My Hair | Teen Ink

My Hair

October 2, 2022
By auburn_maiden BRONZE, Hollywood, Maryland
auburn_maiden BRONZE, Hollywood, Maryland
1 article 0 photos 0 comments

Favorite Quote:
“…the astonishing depths of teenage self-obsession…”
-The Divines


I reflect on myself as a little girl; delicate furls collapse atop my head in frail contortions so that it is only sickly whisps of red covering my skin. I had too little hair for a girl with such a passion for hair accessories. I wanted so badly to hold ties and clips with my hair and feel the leisure of a light thread brushing against my neck. I longed for hair big enough to coat me in womanly grace. To envelop me in its explicit narrative and endow me the fullness of my role in life. Its lavish body would fix me into my delicate position in this world, and It would suit me. I wanted it to be long and pretty; I wanted it to be complete. That is to say, I wanted it to grow. Naturally, with growth, I assumed, came satisfaction, fulfillment of myself; a fantastical realization of me.

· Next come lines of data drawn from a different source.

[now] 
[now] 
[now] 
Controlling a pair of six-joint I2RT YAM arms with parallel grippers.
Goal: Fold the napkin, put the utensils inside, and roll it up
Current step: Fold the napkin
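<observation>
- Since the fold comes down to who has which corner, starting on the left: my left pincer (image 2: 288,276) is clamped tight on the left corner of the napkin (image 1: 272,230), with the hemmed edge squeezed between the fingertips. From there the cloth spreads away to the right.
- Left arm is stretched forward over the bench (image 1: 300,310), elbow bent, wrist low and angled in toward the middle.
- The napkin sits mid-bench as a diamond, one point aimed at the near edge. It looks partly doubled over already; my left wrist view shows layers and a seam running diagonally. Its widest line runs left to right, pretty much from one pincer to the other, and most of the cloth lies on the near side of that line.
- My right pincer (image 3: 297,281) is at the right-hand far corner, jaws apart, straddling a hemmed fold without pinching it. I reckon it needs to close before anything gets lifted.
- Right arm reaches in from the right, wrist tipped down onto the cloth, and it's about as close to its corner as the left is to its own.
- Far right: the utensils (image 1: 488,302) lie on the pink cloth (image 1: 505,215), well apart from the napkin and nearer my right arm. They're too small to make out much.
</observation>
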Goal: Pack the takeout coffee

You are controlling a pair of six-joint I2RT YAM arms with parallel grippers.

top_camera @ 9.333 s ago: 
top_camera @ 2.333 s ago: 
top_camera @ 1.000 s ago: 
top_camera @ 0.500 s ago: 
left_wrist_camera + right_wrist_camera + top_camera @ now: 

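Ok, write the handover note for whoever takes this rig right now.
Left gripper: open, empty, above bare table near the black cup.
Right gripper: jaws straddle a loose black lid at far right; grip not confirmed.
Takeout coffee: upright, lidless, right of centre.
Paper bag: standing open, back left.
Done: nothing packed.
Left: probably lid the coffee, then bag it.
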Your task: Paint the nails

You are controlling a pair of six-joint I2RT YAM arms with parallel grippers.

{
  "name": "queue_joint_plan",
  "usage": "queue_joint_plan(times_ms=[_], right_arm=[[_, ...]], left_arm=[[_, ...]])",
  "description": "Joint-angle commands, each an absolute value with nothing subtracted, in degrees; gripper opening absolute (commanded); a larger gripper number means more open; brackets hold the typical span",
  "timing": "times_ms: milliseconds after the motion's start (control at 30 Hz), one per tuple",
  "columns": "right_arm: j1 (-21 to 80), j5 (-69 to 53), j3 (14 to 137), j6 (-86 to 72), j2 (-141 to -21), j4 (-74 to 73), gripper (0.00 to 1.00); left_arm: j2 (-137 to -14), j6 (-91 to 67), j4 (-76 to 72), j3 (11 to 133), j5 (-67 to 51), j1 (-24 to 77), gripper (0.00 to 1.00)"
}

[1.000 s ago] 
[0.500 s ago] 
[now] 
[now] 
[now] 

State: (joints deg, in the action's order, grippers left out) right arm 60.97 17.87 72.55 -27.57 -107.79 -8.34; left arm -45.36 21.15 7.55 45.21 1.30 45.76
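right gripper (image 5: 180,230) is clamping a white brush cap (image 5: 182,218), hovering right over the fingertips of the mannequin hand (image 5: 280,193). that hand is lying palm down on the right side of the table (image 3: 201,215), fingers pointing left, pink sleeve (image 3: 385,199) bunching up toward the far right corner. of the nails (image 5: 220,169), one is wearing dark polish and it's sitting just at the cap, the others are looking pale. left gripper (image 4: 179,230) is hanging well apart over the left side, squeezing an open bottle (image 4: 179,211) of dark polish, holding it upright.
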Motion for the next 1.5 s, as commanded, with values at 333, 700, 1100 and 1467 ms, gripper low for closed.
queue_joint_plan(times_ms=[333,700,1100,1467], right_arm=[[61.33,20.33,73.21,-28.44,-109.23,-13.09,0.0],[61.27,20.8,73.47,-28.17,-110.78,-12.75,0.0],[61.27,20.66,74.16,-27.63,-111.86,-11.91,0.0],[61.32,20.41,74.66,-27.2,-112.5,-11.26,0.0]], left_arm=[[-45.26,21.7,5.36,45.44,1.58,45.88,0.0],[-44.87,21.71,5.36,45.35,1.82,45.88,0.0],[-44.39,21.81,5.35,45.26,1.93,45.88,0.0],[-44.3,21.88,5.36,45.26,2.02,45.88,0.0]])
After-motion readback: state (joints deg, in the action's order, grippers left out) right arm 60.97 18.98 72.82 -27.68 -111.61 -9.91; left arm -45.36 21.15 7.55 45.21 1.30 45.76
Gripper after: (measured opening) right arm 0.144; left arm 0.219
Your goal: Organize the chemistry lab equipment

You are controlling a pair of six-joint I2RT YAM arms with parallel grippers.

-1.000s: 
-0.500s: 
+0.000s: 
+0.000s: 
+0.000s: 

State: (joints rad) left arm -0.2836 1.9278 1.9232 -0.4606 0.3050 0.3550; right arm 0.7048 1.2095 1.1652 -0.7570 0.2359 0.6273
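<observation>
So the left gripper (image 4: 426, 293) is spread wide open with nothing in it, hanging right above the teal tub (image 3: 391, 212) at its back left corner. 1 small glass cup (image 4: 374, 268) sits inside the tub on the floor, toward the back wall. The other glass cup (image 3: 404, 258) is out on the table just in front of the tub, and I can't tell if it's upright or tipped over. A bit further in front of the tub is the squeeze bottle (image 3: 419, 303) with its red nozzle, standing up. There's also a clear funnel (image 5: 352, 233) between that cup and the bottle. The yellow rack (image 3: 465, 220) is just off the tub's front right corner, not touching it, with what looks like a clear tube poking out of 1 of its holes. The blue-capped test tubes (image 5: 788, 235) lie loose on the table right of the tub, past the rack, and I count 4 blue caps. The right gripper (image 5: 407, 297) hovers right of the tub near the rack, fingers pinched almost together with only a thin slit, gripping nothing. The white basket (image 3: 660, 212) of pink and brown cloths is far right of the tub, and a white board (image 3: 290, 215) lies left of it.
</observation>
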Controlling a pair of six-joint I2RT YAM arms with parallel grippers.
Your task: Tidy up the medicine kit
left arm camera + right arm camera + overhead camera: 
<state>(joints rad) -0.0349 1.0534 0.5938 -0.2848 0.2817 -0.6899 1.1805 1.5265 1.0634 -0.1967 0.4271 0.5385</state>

With this maturation, I had expected a soothing coherence of the ostentatious and irregular respires of sensation and feeling I had known life to be thus far, and of course, longer hair. Yes, surely this day would come with growth. But before then I had to wait, languishing in my incompleteness and believing only when I reached this day would I be relieved of it. For every moment was not as true and completely good as the moment my hair was long and I was big; the moment I came into myself. So I sat, with a restless gaze, fidgeting, and longing for this moment where I might be sure. So that I could finally be absolved into steady goodness and ease. This is how I felt: a constant discomfort and unwholesomeness until the time came when I was fully my right and absolute self. And so I waited.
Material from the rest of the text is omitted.